As a Harvard Law School student, Ma took an active part in an anti-Japanese movement to defend Taiwan's sovereignty over the Tiaoyutai Islands, contested by Japan. He wrote his doctoral dissertation on the eight uninhabited isles, known as the Senkakus in Japanese.

This stereotype of Ma has lingered until after he was elected president last year.

“That image is being changed,” says Kazuhira Ogura, president of the Japanese Chamber of Commerce and Industry in Taipei.

Few businesspeople now consider Ma an anti-Japanese activist, Ogura points out. Ma's pro-Japan policy, he adds, has helped his image change for the better. The burgeoning detente between Taiwan and China has also helped.

“So much so that Japanese are now coming to know Taiwan under Ma's leadership will be of help to their business ventures in China,” says Ogura, chairman of the Mitsubishi Corporation in Taiwan.

Medium-sized and small businesses, in particular, are eager to have partners in Taiwan for joint ventures in China, Ogura opines.
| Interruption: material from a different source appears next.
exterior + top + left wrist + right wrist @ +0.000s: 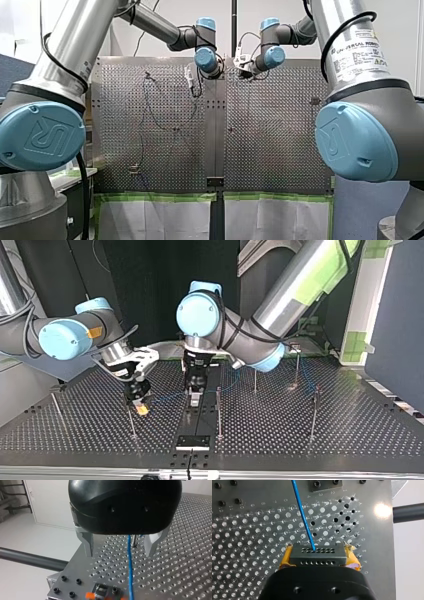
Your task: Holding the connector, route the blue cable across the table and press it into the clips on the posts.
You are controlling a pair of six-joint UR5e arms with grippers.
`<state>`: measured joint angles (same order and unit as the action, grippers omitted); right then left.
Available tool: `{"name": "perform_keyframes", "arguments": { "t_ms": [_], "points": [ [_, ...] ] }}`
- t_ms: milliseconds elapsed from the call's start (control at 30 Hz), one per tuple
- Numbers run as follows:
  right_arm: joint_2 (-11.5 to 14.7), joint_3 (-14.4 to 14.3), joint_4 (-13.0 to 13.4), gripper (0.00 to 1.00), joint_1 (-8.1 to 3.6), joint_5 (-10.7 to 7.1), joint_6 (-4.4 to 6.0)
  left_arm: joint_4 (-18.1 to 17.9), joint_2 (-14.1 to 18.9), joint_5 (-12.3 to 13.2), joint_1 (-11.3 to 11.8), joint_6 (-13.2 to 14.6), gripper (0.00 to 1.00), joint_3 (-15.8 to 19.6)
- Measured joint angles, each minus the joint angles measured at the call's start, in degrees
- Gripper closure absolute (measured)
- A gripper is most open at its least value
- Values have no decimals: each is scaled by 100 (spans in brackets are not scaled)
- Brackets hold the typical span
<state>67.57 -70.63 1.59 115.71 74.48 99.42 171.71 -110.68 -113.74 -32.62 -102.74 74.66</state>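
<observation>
- The connector [316, 553], a black block, is clamped between my right gripper's [319, 556] yellow pads, low over the table [249, 542].
- The blue cable [303, 517] leaves it and passes between my left gripper's [121, 547] spread metal fingers without touching them.
- In the top view, blue strands lie among the posts [297, 365] at the view's right. I cannot tell whether they are seated.
- The routing looks partway done, with pressing left to do.

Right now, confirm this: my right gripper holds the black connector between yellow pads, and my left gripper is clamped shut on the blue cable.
Not quite: the left wrist view shows my left gripper open, the blue cable running free between its fingers. My right gripper does hold the black connector between yellow pads.
</observation>
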Motion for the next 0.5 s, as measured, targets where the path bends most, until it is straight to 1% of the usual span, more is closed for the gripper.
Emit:
{"name": "perform_keyframes", "arguments": {
  "t_ms": [167,300,400,500],
  "points": [
    [1,0,0,100,0,-2,0,103,-158,-34,37,-3,0,-225],
    [5,0,-1,100,0,-6,5,239,-387,-59,54,14,0,-462],
    [4,0,-1,100,0,-10,7,240,-523,-82,58,14,0,-550],
    [2,0,0,100,0,-11,9,242,-574,-159,59,20,0,-588]
  ]
}}
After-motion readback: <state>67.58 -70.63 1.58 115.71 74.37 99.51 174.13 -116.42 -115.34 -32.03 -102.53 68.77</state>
Should they operate alone in China, Ogura goes on, Japanese businesses have only a half-and-half chance of success. “The chance of success goes up to 70 percent or more if they go to China as joint-venture business partners with Taiwan entrepreneurs,” he emphasizes.

Their Taiwan partners know much better how to cope with Chinese bureaucracy and are better accustomed to the way businesses are run on the mainland.
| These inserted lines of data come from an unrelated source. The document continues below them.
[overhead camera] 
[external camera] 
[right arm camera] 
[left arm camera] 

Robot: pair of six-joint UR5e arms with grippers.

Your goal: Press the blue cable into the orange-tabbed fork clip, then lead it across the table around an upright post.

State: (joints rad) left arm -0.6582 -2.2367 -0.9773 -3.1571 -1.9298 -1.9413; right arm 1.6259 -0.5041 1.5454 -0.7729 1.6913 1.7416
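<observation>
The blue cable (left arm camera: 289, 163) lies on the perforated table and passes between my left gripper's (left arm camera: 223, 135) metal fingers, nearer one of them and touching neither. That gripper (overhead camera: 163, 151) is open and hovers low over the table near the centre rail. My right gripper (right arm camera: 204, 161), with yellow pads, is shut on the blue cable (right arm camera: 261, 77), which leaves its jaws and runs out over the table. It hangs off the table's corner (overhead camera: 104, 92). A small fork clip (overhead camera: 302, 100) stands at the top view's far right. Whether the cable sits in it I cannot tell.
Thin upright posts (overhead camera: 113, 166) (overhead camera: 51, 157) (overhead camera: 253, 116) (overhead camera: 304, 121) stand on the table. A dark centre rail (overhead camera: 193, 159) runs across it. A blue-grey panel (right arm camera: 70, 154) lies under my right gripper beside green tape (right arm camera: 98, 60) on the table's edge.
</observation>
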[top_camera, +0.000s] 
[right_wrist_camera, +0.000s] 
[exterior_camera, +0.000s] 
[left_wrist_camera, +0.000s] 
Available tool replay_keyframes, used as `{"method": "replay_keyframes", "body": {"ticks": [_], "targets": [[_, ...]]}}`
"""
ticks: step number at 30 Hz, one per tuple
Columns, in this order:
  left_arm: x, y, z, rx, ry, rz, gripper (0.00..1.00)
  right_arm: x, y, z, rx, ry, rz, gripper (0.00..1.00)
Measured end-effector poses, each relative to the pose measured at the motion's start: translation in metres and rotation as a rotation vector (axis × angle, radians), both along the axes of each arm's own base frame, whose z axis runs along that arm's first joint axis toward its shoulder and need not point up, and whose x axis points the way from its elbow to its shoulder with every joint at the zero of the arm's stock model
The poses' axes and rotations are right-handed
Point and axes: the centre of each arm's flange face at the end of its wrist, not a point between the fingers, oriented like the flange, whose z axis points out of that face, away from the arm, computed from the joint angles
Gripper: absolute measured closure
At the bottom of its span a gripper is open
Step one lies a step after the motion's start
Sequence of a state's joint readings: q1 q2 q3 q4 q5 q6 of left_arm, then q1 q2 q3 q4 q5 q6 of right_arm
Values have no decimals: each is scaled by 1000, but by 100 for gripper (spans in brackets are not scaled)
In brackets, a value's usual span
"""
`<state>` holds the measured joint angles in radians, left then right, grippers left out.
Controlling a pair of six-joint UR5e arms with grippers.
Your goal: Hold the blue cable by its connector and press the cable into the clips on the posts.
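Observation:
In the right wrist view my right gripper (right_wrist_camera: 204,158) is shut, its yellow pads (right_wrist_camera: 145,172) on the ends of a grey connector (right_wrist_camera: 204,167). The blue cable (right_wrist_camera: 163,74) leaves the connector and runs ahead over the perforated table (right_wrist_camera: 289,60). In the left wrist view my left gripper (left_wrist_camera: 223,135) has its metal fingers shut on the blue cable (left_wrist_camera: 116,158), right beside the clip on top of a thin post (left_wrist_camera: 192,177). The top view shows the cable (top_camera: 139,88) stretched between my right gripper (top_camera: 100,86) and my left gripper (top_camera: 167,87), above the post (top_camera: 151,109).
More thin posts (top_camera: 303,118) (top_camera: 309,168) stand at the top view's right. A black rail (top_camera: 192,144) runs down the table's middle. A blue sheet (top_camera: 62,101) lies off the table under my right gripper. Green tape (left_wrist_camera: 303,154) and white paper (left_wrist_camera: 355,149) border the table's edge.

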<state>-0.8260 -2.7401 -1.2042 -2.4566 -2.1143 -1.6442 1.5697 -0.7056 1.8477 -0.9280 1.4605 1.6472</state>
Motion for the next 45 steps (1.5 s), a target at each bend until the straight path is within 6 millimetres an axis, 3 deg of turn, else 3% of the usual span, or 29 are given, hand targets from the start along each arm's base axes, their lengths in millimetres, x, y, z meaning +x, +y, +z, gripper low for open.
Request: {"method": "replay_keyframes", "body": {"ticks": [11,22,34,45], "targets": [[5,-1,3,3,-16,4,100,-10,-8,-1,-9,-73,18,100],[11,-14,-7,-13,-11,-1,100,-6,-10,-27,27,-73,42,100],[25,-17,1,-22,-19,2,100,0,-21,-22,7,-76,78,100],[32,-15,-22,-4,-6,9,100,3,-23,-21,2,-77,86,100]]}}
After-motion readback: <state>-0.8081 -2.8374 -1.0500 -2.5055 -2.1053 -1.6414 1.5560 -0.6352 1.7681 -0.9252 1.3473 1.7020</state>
This means Taiwan businesses attract substantial investment from Japan for starting joint ventures in China. This benefits local businesses as they need Japanese expertise, too. “It's a mutually complementary operation, beneficial mutually to Taiwan and Japan,” says Ogura, who has run the Taipei affiliate of one of the largest Japanese business conglomerate for 15 years.

Ogura never hesitates to advocate the Nippo-Taiwan joint venture business thrust into China. “It's a must, for the benefit of both Japan and Taiwan,” he declares.
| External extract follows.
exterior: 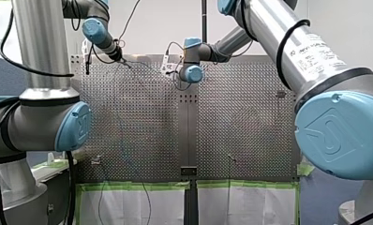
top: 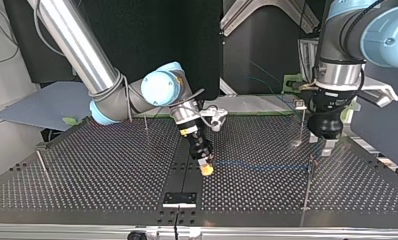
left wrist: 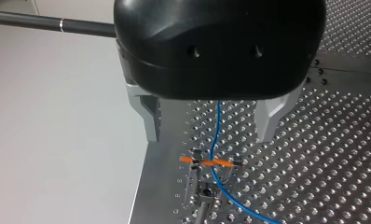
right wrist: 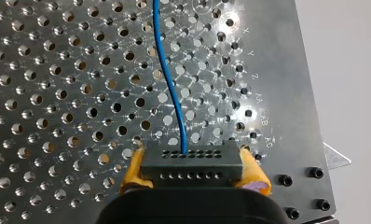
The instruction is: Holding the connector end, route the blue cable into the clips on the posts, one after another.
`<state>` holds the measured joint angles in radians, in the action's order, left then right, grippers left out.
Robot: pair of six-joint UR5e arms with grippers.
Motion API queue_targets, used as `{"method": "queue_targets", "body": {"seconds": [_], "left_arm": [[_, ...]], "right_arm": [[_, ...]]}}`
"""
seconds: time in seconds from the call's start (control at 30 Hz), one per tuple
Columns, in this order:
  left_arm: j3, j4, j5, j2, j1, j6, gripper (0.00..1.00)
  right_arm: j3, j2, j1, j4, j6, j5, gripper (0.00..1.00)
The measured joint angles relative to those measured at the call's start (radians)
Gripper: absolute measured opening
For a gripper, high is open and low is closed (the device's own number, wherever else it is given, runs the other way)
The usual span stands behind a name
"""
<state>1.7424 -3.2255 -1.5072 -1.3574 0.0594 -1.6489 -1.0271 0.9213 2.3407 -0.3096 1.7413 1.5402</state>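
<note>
The cable (right wrist: 167, 70) ends in a black connector (right wrist: 191, 164). Our right gripper (right wrist: 193, 173) pinches that connector between its yellow pads (right wrist: 254, 173), one pad on each end of the block. Ahead of the gripper, the cable runs off in a gentle bend over the perforated table (right wrist: 58, 93).

In the top view this gripper is low over the middle of the table, pads pointing down. From it the cable stretches toward 3 o'clock, close above the plate, to a thin post (top: 307, 192) near the table's front.

In the left wrist view we look down on that post's clip (left wrist: 223, 163), which has an orange bar across its top. The cable crosses the bar at about its middle. Beyond the clip it curves away over the holes.

Our left gripper (left wrist: 209, 137) hangs over the clip. Its metal fingers (left wrist: 146, 116) are spread wide, and the cable comes out from under the black body between them without touching either one. In the top view this gripper is at about 1 o'clock from the post's top, just above it.

A far post (top: 301, 125) with its own clip stands at 12 o'clock from the first. We can't tell whether any cable sits in that clip. A third post (top: 146, 122) stands at 10 o'clock from the right gripper, well apart from the cable.
</note>
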Motion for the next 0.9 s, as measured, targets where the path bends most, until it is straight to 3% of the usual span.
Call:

And the time is right. Taiwan is planning to sign an economic cooperation framework agreement (ECFA) with China early next year at the latest.

The ECFA, which Ogura's JCCI, along with the American Chamber of Commerce in Taipei, has urged the Ma administration to conclude as soon as practicable, will further boost Japanese investment for joint ventures in China with Taiwan partners. Without the ECFA, whose signing the European Chamber of Commerce in Taipei has also called for, Taiwan will have difficulty surviving the onslaught of the economic globalization.

Founded in 1971, the JCCI is instrumental in promoting economic relations between Taiwan and Japan. Altogether 420 Japanese business firms operating in Taiwan are members of the JCCI. They include multinational giants as well as medium-sized and small businesses. On October 23, the JCCI issued a white paper calling for action on the part of Taiwan to improve economic relations between Taiwan and Japan. The ECFA is at the top of its list of recommendations.

To those recommendations for improvement, the JCCI head adds a call for a better communication channel between Taiwan and Japan.

Mass media, Ogura regrets, have failed to provide sufficient information on Taiwan for the businesspeople in Japan. “Those of us who are here have all the news we need, but the vast majority of people in Japan simply do not know how Taiwan can be of use to them in getting more and better business done for the good of both,” he says.

Moreover, Ogura adds, more news from Taiwan will promote mutual understanding and friendship between the two countries. “The Japanese people have to know Taiwan is the best friend Japan has, and they need to be told of what's going on here every day,” he concludes.